Combating Waste, Fraud, and Abuse in Medicaid’s Personal Care Services Program
Committee on Energy and Commerce
Subcommittee on Oversight and Investigations
Tuesday, May 2, 2017 (All day)

Chairman Murphy, Ranking Member DeGette, and members of the Subcommittee, thank you for the invitation and the opportunity to discuss personal care services (PCS) in Medicaid. We share this Subcommittee's commitment to protecting beneficiaries and ensuring taxpayer dollars are spent on legitimate items and services, both of which are at the forefront of our program integrity mission. Because Medicaid is jointly funded by States and the Federal government and is administered by States within Federal guidelines, both the Federal government and States have key roles as stewards of the program, and CMS and States work together closely to carry out these responsibilities. Under the Medicaid Federal-State partnership, the Federal government sets forth a policy framework for the program and States have significant flexibility to choose options that enable them to deliver high quality, cost-efficient care for their residents.

PCS are one example of Home- and Community-Based Services (HCBS), types of person-centered care delivered in the home and community and can include a variety of health and human services. HCBS, including PCS, can be a critical component in helping beneficiaries maintain as much independence as possible in their homes by providing assistance with basic Activities of Daily Living (ADL), such as bathing or dressing, and Instrumental Activities of Daily Living (IADL) such as meal preparation and money management. This allows beneficiaries to remain in the community rather than in a nursing facility or other institution. Creating and maintaining a Medicaid HCBS program benefits the community and the individuals served in many ways; these programs are usually less than half the cost of residential care, empower patients to have more control over their daily lives and management of their health, and provide essential and culturally appropriate support to patients and their families.1 CMS takes the oversight of State PCS programs seriously, and the health and well-being of Medicaid beneficiaries are a top CMS priority. Without PCS, many beneficiaries who are elderly and individuals with disabilities may have no practical alternative to institutionalization. Program integrity weaknesses in PCS put vulnerable beneficiaries at risk of substandard or harmful care and put program funds at risk for fraud, waste, and abuse.
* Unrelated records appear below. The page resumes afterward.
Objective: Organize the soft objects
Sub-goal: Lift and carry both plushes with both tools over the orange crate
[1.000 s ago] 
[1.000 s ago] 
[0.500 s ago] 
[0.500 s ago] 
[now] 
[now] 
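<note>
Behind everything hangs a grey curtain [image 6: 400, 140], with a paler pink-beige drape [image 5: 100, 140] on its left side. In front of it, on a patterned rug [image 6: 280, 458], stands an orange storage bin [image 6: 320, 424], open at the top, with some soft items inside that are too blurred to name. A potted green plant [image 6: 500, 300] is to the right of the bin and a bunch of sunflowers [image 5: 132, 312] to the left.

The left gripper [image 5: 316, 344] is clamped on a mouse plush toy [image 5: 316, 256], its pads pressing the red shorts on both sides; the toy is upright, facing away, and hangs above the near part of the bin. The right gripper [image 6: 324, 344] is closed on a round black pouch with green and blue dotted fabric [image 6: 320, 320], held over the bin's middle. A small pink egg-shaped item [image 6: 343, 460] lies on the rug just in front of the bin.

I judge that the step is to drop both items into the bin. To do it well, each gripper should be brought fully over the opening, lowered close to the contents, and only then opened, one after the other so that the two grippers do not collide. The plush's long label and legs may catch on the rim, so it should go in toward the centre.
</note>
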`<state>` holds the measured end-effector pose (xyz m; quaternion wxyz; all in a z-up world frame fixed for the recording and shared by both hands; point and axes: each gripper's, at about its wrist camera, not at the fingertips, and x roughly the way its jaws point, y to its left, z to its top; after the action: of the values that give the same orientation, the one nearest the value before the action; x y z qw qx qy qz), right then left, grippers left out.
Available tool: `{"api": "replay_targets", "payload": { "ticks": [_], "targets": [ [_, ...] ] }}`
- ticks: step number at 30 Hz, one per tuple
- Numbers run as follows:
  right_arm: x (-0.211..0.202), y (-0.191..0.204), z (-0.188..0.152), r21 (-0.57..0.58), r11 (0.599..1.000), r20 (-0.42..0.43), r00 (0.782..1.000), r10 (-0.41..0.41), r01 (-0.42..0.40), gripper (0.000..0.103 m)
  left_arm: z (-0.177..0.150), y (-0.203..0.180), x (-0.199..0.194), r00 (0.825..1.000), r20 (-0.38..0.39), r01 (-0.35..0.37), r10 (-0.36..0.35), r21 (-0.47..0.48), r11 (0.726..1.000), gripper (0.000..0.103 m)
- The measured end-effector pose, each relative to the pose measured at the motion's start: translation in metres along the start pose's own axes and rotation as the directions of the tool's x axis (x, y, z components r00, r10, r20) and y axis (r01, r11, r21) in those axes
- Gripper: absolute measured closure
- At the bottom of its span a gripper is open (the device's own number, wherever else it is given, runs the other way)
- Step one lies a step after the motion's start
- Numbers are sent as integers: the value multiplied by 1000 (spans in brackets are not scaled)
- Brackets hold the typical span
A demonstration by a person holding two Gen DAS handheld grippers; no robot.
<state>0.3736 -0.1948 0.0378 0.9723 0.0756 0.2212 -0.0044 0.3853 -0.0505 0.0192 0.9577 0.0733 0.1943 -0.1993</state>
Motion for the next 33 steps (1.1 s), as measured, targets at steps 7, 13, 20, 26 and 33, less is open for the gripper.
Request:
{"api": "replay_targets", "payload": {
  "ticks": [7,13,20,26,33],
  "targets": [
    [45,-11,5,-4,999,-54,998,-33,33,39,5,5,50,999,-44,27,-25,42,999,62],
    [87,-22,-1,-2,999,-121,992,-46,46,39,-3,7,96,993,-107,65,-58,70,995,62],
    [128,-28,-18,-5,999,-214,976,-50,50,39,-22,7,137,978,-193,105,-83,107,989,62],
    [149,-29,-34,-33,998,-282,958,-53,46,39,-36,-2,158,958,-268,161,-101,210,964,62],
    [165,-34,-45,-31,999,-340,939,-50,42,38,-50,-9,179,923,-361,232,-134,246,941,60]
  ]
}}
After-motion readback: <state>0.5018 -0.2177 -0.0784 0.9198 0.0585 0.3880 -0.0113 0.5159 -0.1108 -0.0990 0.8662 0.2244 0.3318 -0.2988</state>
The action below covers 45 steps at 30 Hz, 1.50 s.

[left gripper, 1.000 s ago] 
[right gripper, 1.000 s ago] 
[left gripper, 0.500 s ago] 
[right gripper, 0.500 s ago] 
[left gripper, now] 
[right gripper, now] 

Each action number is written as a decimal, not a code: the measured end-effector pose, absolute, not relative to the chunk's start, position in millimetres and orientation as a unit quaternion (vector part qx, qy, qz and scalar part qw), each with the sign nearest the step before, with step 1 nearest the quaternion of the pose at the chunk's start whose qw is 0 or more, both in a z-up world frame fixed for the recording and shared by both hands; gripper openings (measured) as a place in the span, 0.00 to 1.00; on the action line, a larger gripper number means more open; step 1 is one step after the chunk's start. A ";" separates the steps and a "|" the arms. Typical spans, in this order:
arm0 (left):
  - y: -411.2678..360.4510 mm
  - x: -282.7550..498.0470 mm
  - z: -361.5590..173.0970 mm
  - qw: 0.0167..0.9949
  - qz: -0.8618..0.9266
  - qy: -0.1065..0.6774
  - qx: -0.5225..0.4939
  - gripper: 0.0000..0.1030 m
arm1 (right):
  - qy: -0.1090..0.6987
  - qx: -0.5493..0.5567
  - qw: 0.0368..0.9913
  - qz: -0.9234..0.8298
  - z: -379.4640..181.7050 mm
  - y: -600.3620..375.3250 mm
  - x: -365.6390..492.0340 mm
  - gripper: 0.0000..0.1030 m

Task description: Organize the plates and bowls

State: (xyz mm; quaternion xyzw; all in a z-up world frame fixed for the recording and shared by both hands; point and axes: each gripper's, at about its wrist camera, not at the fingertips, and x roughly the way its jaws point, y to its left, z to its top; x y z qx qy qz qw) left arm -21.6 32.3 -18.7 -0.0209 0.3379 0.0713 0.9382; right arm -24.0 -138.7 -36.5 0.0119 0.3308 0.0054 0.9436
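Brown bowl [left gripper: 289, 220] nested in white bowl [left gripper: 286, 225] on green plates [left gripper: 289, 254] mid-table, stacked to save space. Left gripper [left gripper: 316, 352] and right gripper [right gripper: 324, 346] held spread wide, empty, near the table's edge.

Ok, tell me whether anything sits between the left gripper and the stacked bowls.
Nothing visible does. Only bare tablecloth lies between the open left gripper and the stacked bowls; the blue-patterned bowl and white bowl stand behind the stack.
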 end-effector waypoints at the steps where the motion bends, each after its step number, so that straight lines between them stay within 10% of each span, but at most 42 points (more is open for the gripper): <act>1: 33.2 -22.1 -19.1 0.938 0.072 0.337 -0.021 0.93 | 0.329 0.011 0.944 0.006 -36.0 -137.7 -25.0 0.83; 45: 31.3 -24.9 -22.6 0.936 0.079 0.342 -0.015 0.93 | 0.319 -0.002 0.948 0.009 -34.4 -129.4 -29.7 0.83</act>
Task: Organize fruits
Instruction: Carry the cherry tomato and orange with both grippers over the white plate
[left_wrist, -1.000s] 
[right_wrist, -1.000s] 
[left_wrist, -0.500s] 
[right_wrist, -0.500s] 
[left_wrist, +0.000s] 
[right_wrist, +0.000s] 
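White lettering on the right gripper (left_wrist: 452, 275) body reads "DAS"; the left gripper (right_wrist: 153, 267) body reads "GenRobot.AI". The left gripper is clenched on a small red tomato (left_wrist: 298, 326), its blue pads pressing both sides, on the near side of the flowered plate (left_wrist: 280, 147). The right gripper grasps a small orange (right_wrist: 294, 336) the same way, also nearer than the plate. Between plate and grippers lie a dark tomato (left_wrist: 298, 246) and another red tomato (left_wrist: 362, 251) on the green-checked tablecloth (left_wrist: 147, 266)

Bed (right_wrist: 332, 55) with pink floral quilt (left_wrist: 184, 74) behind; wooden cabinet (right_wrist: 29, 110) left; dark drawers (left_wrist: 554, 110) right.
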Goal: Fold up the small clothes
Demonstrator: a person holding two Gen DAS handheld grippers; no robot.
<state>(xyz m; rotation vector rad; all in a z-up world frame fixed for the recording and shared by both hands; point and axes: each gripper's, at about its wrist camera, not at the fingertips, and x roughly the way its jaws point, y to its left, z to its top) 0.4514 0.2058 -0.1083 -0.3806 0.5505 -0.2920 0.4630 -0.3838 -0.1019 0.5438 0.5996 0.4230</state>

We appreciate the ongoing work done by the Department of Health and Human Services Office of Inspector General (OIG) and the Government Accountability Office (GAO) to highlight potential program integrity vulnerabilities and provide recommendations on strengthening safeguards. CMS relies on these recommendations to inform our program improvement activities across our programs, including PCS. We have taken action to address a number of the recommendations made by OIG and GAO, and we will continue to identify and take additional steps to enhance safety and quality of services provided to Medicaid beneficiaries while maintaining the flexibility States need to design Medicaid programs that best meet the unique needs of their residents.

Supporting Independence through Home- and Community-Based Services (HCBS) and Personal Care Services (PCS)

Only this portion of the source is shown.